An electronic system for registering valid financial interests in aircraft.
The International Registry, more commonly referred to as the “IR,” was created pursuant to the Convention on International Interests in Mobile Equipment and the Protocol on Matters Specific to Aircraft Equipment which was concluded in Cape Town, South Africa on November 16, 2001. In practice the Convention and the Protocol are collectively referred to as the Cape Town Convention (CTC).
The purpose of the CTC is to create a system to reflect the priority of sale, lease, and security interests in qualifying aircraft and aircraft engines. Accordingly, the CTC directed the creation of the IR which established an electronic system for registering valid interests. The IR effectively serves as a notification mechanism for the protection of financial interests in qualifying aircraft assets across various countries and regional economic organizations that have ratified the CTC.
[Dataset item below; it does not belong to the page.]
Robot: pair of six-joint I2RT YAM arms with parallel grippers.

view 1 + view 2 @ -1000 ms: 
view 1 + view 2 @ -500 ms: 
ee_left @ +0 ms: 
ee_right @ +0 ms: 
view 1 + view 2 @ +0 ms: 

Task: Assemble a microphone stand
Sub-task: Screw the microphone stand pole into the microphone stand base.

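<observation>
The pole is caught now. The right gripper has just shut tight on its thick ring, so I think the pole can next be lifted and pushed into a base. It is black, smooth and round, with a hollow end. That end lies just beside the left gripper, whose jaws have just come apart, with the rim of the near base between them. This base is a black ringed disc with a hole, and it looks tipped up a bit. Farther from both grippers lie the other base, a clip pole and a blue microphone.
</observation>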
The CTC was ratified by the United States on August 9, 2004 and entered into force on April 1, 2006. Under United States law, the perfection of interests in qualifying aircraft equipment is a two-fold process which includes: (i) the filing of instruments with the FAA for recordation; and (ii) the registration of interests on the IR. The filing of instruments with the FAA for recordation does not create a sufficient form of perfection or priority, but rather such a filing is simply a precursor to the registration on the IR. If a registration is not made on the IR, a third party who registers an intervening, valid interest on the IR will take priority over any unregistered interest.
The applicability of the CTC with respect to international interests is dependent on: (A) whether the airframe, engine or helicopter is a piece of qualifying aircraft equipment for registration purposes, or an “aircraft object,” as defined under the CTC; and (B) where the debtor is situated, or for airframes and helicopters, the jurisdiction in which the airframe or helicopter is registered.
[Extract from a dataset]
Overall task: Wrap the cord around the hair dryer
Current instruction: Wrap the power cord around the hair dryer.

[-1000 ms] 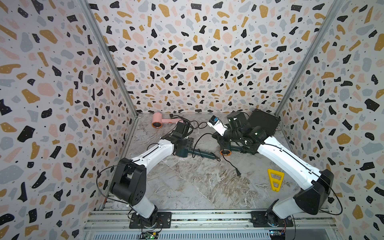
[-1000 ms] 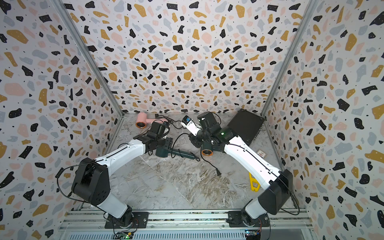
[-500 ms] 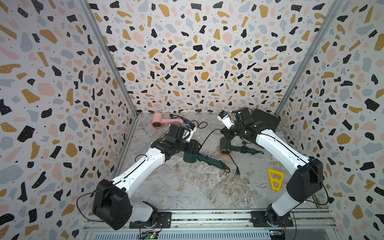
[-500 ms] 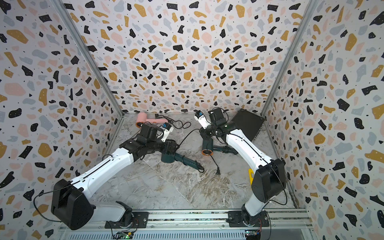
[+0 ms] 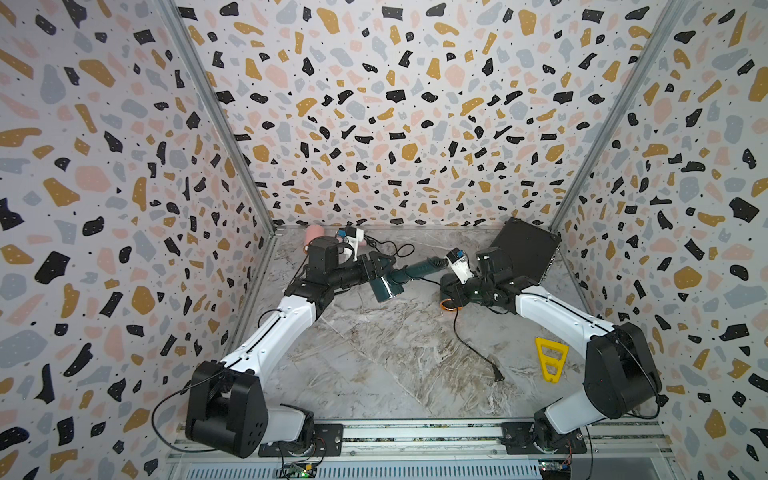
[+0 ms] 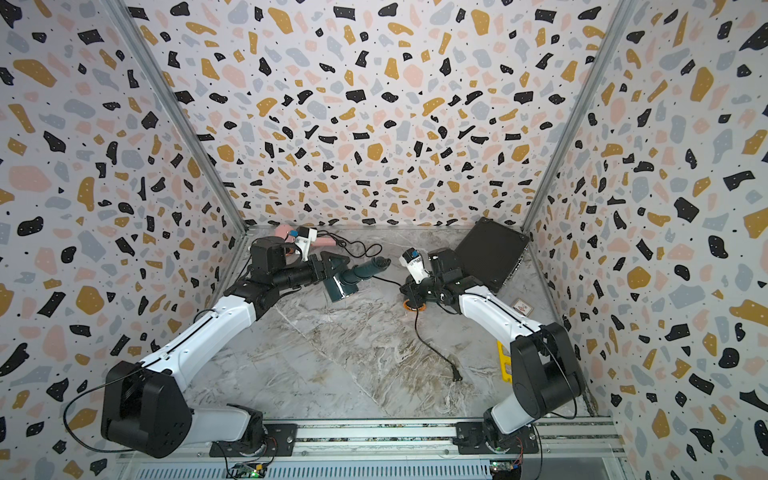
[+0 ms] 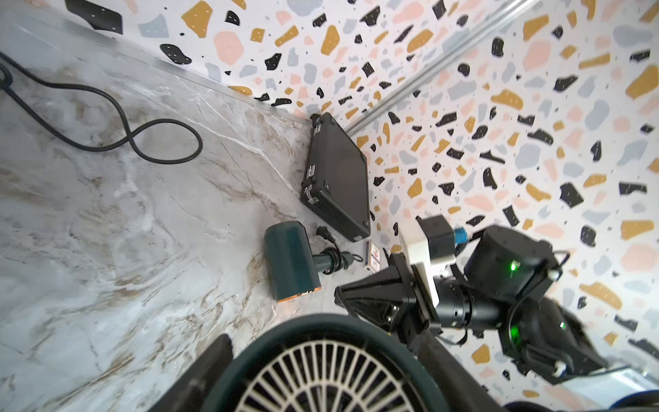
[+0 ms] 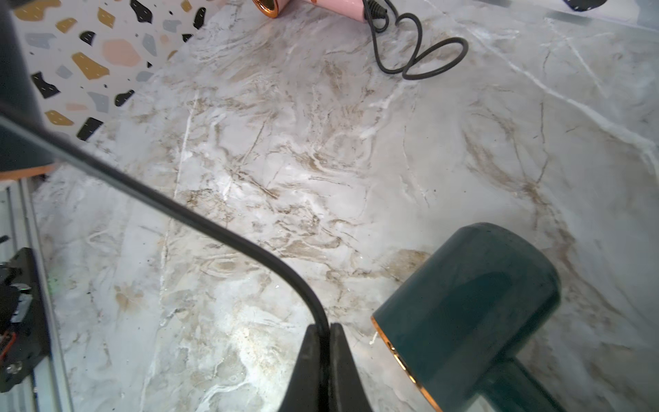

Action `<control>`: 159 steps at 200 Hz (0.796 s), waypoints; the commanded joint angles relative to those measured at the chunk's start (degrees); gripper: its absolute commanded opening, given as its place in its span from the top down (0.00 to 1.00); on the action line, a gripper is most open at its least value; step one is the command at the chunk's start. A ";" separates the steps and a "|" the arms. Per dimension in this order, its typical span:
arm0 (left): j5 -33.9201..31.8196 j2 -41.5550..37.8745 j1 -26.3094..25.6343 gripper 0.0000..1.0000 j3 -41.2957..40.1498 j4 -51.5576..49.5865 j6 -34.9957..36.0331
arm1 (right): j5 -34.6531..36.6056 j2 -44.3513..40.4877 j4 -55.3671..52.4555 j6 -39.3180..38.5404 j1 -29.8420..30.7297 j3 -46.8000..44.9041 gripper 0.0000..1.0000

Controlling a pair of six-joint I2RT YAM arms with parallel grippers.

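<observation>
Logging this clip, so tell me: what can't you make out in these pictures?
Pink hair dryer: top views, largely behind left wrist camera; right wrist view, cut by edge.
Tabletop green dryer: top views, mostly under right arm.
Small card: print too small.

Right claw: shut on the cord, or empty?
Shut on the cord. The right wrist view shows the right claw pinching the black cord, with its jaws closed against it.

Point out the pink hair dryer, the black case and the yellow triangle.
pink hair dryer (image 5: 313, 236): a top view, on its barrel.
black case (image 5: 524, 249): a top view, middle of its lid.
yellow triangle (image 5: 549, 376): a top view, its lower tip.
</observation>
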 commanded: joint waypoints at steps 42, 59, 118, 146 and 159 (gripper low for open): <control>-17.90 -0.13 3.65 1.00 4.82 -6.63 -4.72 | -9.71 -5.48 7.86 4.39 0.52 -10.99 1.00; -18.38 -0.11 3.25 1.00 8.69 -10.22 -1.43 | -12.44 -5.90 9.52 5.86 0.57 -13.34 1.00; -15.56 -1.90 2.50 1.00 20.96 -26.02 8.89 | -12.79 -4.55 15.11 9.60 0.57 -16.52 0.53; -13.56 -3.11 2.42 1.00 23.46 -29.42 10.26 | -12.00 -3.36 17.93 11.42 0.65 -18.58 0.42; -13.22 -3.45 2.41 1.00 24.33 -30.28 10.71 | -10.98 -3.05 17.95 11.15 0.99 -19.41 0.40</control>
In order to be subject to the CTC, the international interest must relate to an “aircraft object,” which is defined to include the following: (1) airframes that are type certified to transport at least eight (8) persons including crew or goods in excess of 2,750 kilograms; (2) engines having at least 1,750 pounds of thrust if jet propulsion and at least 550 rated take-off horsepower if turbine-powered or piston-powered; and (3) helicopters that are type certified to transport at least five (5) persons including crew or goods in excess of 450 kilograms.
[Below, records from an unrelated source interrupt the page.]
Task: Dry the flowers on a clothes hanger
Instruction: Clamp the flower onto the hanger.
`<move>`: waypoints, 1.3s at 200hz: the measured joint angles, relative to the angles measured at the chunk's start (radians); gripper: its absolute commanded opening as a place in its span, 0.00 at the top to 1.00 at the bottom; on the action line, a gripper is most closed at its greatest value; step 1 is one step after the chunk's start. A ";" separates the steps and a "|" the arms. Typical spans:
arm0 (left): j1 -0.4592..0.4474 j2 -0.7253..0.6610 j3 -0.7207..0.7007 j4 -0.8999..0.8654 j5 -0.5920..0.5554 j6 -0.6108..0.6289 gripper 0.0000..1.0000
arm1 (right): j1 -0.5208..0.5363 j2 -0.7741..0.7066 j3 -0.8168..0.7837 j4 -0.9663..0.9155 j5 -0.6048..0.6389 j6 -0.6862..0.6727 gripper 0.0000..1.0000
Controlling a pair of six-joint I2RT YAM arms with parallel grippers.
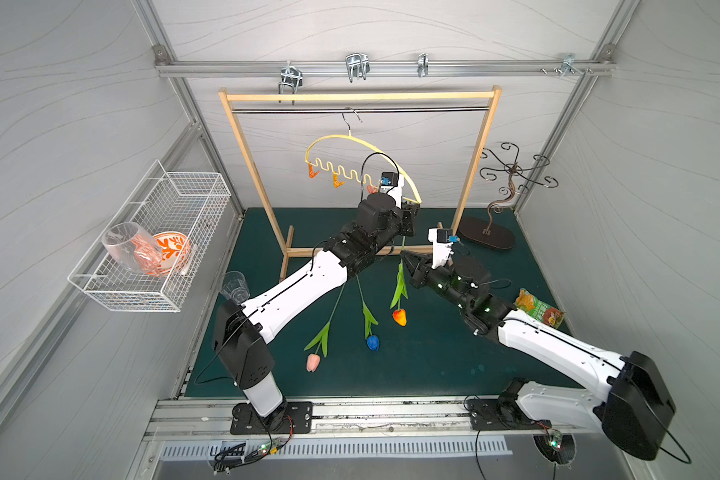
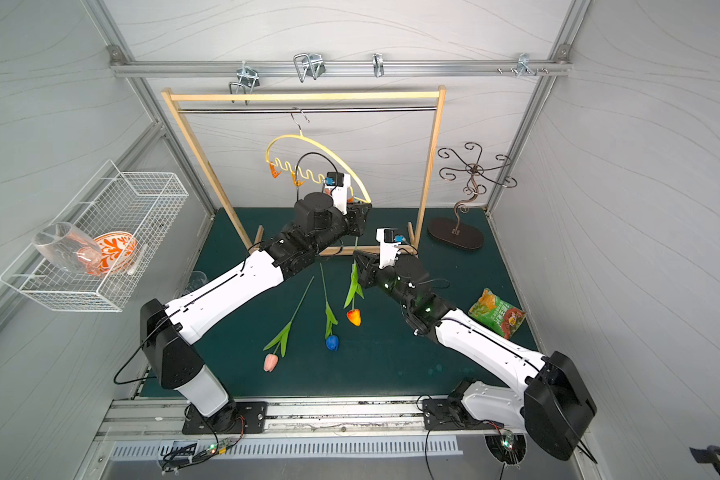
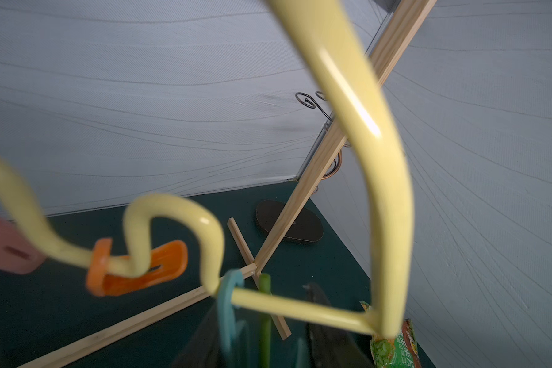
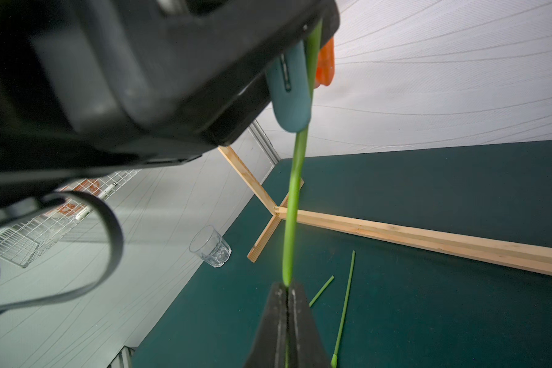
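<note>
Three flowers (image 1: 368,320) are in play, and two of them lie loose on the green mat (image 1: 433,365). The pink tulip (image 1: 313,362) is furthest left and the blue tulip (image 1: 373,342) is near it, both with stems pointing toward the wooden rack (image 1: 360,96). Above them the clothes hanger (image 3: 386,191) hangs tilted by its hook from the rack's rail. At its lowered end the left gripper (image 1: 410,216) straddles the teal clothespin (image 4: 289,89). Its jaws stand apart around the pin, but I cannot tell whether they press it. The orange tulip (image 1: 399,317) dangles head down, its stem running up against that pin. Lower on the stem the right gripper (image 4: 287,296) is clamped tight. These flowers look feather-light, with thin, smooth, bendy stems that would likely slide or bow in a grip. I would pinch the bare stem near the cut end, clear of the leaves and the soft head.
</note>
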 measured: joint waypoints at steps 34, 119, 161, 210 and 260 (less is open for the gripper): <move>0.000 -0.005 -0.008 0.001 -0.002 0.005 0.50 | 0.000 0.000 0.009 -0.002 -0.007 -0.003 1.00; 0.000 -0.080 -0.055 -0.005 0.000 0.039 0.20 | -0.029 0.010 0.032 -0.054 -0.006 -0.017 0.98; 0.000 -0.148 -0.109 -0.029 0.009 0.049 0.10 | -0.042 0.039 0.096 -0.116 0.005 -0.061 0.95; 0.000 -0.264 -0.210 -0.078 0.010 0.048 0.00 | -0.051 0.039 0.108 -0.155 0.043 -0.090 0.86; 0.042 -0.420 -0.282 -0.207 -0.001 0.002 0.00 | -0.053 0.001 0.108 -0.212 0.087 -0.093 0.79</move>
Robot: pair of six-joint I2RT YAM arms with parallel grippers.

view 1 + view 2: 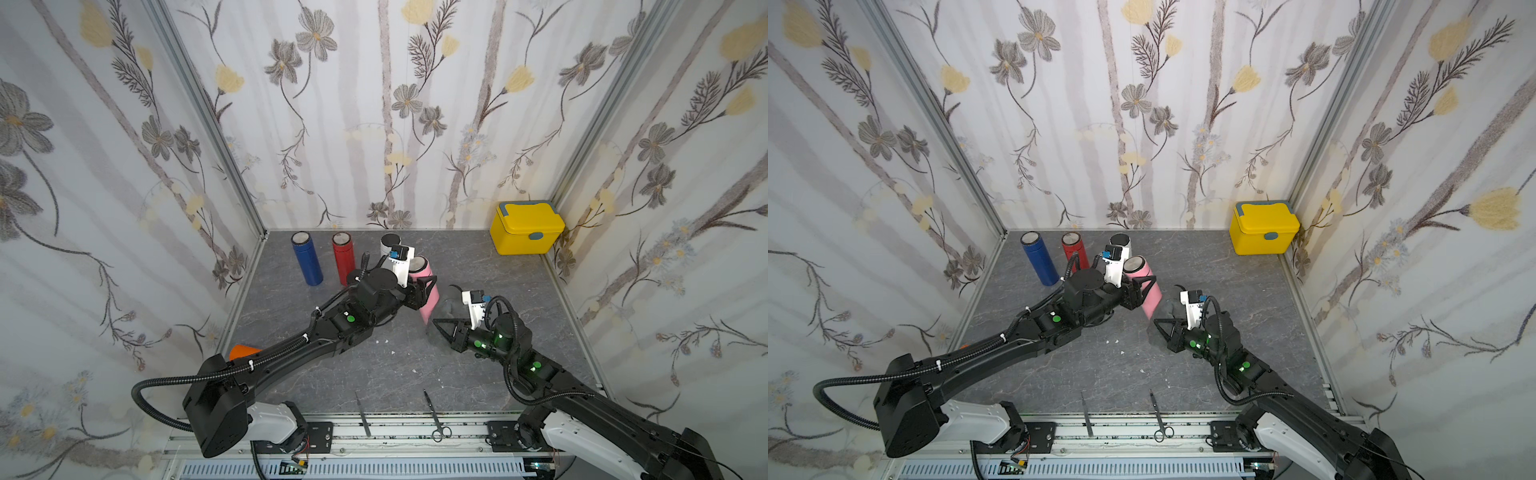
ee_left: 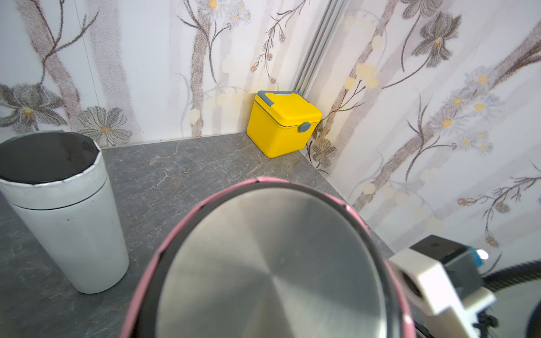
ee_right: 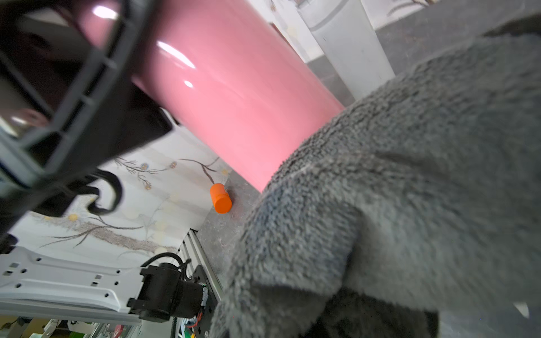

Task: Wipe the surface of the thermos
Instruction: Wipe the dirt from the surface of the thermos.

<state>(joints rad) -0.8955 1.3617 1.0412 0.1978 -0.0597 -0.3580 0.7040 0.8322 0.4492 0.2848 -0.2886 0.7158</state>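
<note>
A pink thermos (image 1: pixel 429 308) with a steel lid (image 2: pixel 269 263) hangs tilted above the grey tabletop, lid end toward the back wall. My left gripper (image 1: pixel 426 291) is shut on its body from the left; in the left wrist view the lid hides the jaws. My right gripper (image 1: pixel 440 326) is shut on a fluffy grey cloth (image 3: pixel 409 175). The cloth (image 1: pixel 1169 307) lies against the lower end of the pink thermos (image 3: pixel 234 87) on its right side. In both top views the right fingertips sit just below the thermos's bottom end.
Blue (image 1: pixel 307 259), red (image 1: pixel 343 255) and white (image 1: pixel 390 244) thermoses stand at the back left, close behind the left arm. A yellow box (image 1: pixel 525 228) fills the back right corner. An orange object (image 1: pixel 243 351) lies by the left wall. Scissors (image 1: pixel 436 415) and a metal tool (image 1: pixel 362 413) lie at the front edge.
</note>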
The second requirement is the presence of a sufficient connecting factor to determine whether the terms of and protections afforded by the CTC apply to the particular transaction. If there is no connecting factor, the CTC is inapplicable to the transaction and no interest can be registered on the IR. For qualifying aircraft objects, one of the following must be present to satisfy the connecting factor requirements: (1) The debtor is situated (e.g., incorporated, formed, registered or located as to its principal place of business) in a Contracting State to the CTC at the time the security agreement is entered into by the parties; and (2) For airframes and helicopters only, the State of registry is a Contracting State to the CTC.